Tuesday, July 7th, 2020

Omar P. Haqqani, for the Daily News

Dr. Haqqani: Eliminating disparity in health care

The medical community should make every effort to eliminate the impact of racism in health care. Although the disparities are being brought to light by the current pandemic, the problem has been acknowledged in the past. Now is the time for health care professionals to aggressively seek to reverse the impact of negative attitudes and practices that have long been in place.

Causes and effects of racism in health care

There is an alarmingly high national rate of COVID-19 hospitalizations and deaths within the minority community, according to The Centers for Disease Control and Prevention. It is 4.5% higher for African Americans than that of the non-minority population. It also rises for Hispanic or Latino individuals and Native Americans.

Aside from the increases brought to light by the coronavirus, the disparity in general good health can be seen across the board in every medical arena. The higher rates of diabetes, obesity, hypertension and other conditions among minorities have contributed not only to higher coronavirus consequences, but to cardiovascular issues, kidney failure and other dangerous circumstances.

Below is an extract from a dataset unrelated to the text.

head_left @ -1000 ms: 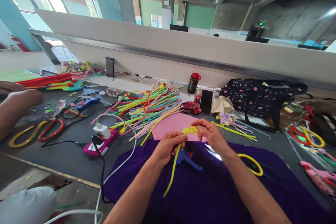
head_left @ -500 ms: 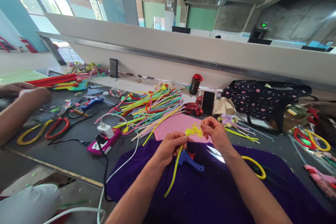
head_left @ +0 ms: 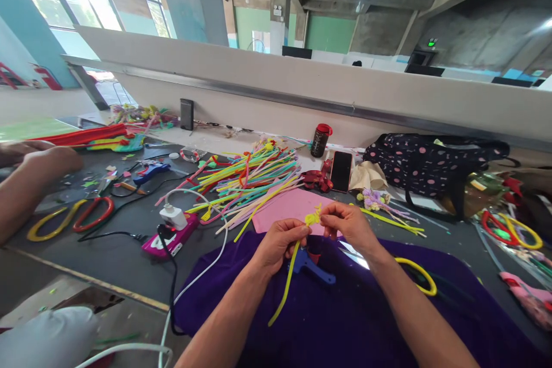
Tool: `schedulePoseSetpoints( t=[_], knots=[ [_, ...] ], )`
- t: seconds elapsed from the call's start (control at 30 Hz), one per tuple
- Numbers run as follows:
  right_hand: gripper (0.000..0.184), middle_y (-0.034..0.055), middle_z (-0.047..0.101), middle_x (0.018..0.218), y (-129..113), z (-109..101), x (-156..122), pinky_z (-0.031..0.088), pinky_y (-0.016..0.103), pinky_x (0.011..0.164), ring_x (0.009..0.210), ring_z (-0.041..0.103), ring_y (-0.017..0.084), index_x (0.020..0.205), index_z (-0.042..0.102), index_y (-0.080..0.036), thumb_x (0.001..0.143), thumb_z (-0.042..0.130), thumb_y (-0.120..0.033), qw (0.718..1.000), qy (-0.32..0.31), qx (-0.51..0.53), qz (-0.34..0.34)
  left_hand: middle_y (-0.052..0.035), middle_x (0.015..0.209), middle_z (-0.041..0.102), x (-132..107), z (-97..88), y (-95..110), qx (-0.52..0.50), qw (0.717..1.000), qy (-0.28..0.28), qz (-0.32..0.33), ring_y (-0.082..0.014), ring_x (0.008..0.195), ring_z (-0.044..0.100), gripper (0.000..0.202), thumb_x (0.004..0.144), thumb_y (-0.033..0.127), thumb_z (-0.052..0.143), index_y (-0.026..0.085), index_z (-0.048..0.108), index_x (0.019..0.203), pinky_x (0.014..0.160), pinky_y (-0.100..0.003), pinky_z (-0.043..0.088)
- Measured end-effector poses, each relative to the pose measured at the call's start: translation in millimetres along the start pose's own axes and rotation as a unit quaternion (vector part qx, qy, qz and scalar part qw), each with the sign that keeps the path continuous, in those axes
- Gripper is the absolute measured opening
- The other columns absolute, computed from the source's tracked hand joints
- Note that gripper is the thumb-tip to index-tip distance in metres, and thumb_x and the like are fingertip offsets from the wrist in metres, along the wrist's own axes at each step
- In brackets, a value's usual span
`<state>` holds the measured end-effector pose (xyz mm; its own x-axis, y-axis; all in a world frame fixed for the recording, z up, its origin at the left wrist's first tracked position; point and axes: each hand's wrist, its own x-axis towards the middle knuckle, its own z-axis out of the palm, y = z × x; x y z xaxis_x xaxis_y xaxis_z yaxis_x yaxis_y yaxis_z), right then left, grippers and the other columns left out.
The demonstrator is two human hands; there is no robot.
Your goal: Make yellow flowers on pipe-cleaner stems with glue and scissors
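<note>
My left hand (head_left: 287, 241) pinches a yellow pipe cleaner (head_left: 286, 284) that hangs down towards the lap. At its top, just above the fingertips, is a small looped yellow head (head_left: 311, 218). My right hand (head_left: 345, 224) is closed with its fingertips against that head's right side; whatever lies in the pinch is too small to make out. Small yellow pieces (head_left: 318, 207) show behind the fingers over a pink sheet (head_left: 271, 210). Below my hands a blue glue gun (head_left: 317, 269) rests on purple cloth (head_left: 345, 322), beside scissors with a yellow handle (head_left: 420, 276), partly under my right forearm.
A pile of coloured pipe cleaners (head_left: 250, 175) lies ahead. Behind are a phone (head_left: 341, 169), a dark bottle (head_left: 319, 141) and a dotted bag (head_left: 431, 167). On the left are a purple power strip (head_left: 166, 241) with cables, large scissors (head_left: 92, 214) and another person's arm (head_left: 34, 184).
My right hand has moved left and slightly down, from beside the yellow pieces to the looped head. My left hand stays nearly in place, holding the pipe cleaner.
</note>
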<state>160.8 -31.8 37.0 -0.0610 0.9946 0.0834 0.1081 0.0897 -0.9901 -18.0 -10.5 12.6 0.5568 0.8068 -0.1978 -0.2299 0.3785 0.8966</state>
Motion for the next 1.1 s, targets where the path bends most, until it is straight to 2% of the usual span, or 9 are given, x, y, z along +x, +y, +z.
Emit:
schedulePoseSetpoints(
  t=[0.13,0.33,0.4,0.5,0.63,1.1],
  knots=[
    [0.014,-0.0016,0.058,0.057,-1.2,-3.2,1.0,0.040,0.020,0.041,0.046,0.054,0.010,0.071,0.057,-0.016,0.071,0.059,-0.029,1.000,-0.021,0.015,0.005,0.0021,0.045,0.053,-0.2,-0.1,-2.7,0.017,1.000,-0.014,-0.011,-0.0018,0.030,0.034,0.021,0.063,0.032,0.066,0.012,0.061,0.066,0.031,-0.016,0.018],
    [0.018,0.0018,0.062,0.078,-1.8,-1.7,0.4,0.042,0.023,0.051,0.067,0.057,0.014,0.088,0.060,-0.020,0.071,0.061,-0.028,0.997,-0.022,0.058,-0.051,0.0015,0.042,0.050,-1.4,1.1,-2.5,0.041,0.997,-0.059,-0.029,-0.0026,0.032,0.035,0.020,0.064,0.031,0.065,0.010,0.064,0.066,0.034,-0.016,0.020],
    [0.017,0.0027,0.062,0.077,-1.9,-0.3,-0.1,0.042,0.024,0.054,0.070,0.056,0.015,0.085,0.063,-0.019,0.074,0.058,-0.031,0.997,-0.034,0.038,-0.056,0.0018,0.042,0.050,-1.6,1.6,-1.3,0.046,0.997,-0.059,-0.032,-0.0025,0.032,0.035,0.019,0.065,0.030,0.064,0.011,0.064,0.066,0.034,-0.016,0.019],
    [0.021,0.0027,0.061,0.074,-2.1,1.1,-1.1,0.041,0.025,0.055,0.065,0.053,0.014,0.076,0.066,-0.019,0.076,0.054,-0.035,0.996,-0.061,0.005,-0.062,0.0029,0.040,0.048,-1.6,2.4,-0.3,0.053,0.997,-0.053,-0.032,-0.0023,0.032,0.034,0.017,0.064,0.029,0.065,0.012,0.064,0.063,0.034,-0.016,0.018],
    [0.021,0.0017,0.059,0.073,-2.2,2.2,-2.5,0.039,0.025,0.055,0.058,0.048,0.012,0.077,0.068,-0.019,0.077,0.054,-0.035,0.994,-0.081,-0.008,-0.076,0.0033,0.039,0.047,-0.6,2.0,-1.8,0.050,0.996,-0.057,-0.037,-0.0026,0.032,0.034,0.016,0.062,0.028,0.066,0.012,0.062,0.062,0.034,-0.016,0.017],
    [0.021,0.0025,0.058,0.075,3.6,1.8,-1.4,0.037,0.024,0.053,0.059,0.047,0.012,0.076,0.067,-0.018,0.079,0.053,-0.033,0.989,-0.115,0.010,-0.089,0.0034,0.039,0.047,0.2,1.6,-2.5,0.046,0.996,-0.059,-0.037,-0.0025,0.032,0.034,0.015,0.065,0.027,0.064,0.012,0.063,0.064,0.033,-0.016,0.018]
  ],
)
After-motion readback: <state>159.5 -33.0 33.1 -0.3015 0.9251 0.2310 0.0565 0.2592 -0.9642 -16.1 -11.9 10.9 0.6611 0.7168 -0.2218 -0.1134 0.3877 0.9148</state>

In a report published in the archive of biomedical and life sciences journal literature at the U.S. National Institutes of Health's National Library of Medicine in 2019, unequal access to medical care for minorities is a major factor in fostering health inequities. Other factors in maintaining or widening the gap include a lack of childhood development, a higher rate of poverty, and income inequality between minority workers and non-minority workers. Housing and other social and economic factors are also important in the health care disparity discussion. While they may not all seem related specifically to medical care, they result in inadequate circumstances for minorities.

Lack of preventative care

The economic disadvantages more frequently faced by minorities in childhood and adulthood lead to less consistent medical care. Infrequent checkups and less education about signs of disease increase the odds of major health difficulties. According to the NIH/NLM report, only 3% of all health care money in the United States is spent on preventative care. Many dangerous medical conditions, including cardiovascular issues, are preventable, or at least more controllable when warning signs are detected.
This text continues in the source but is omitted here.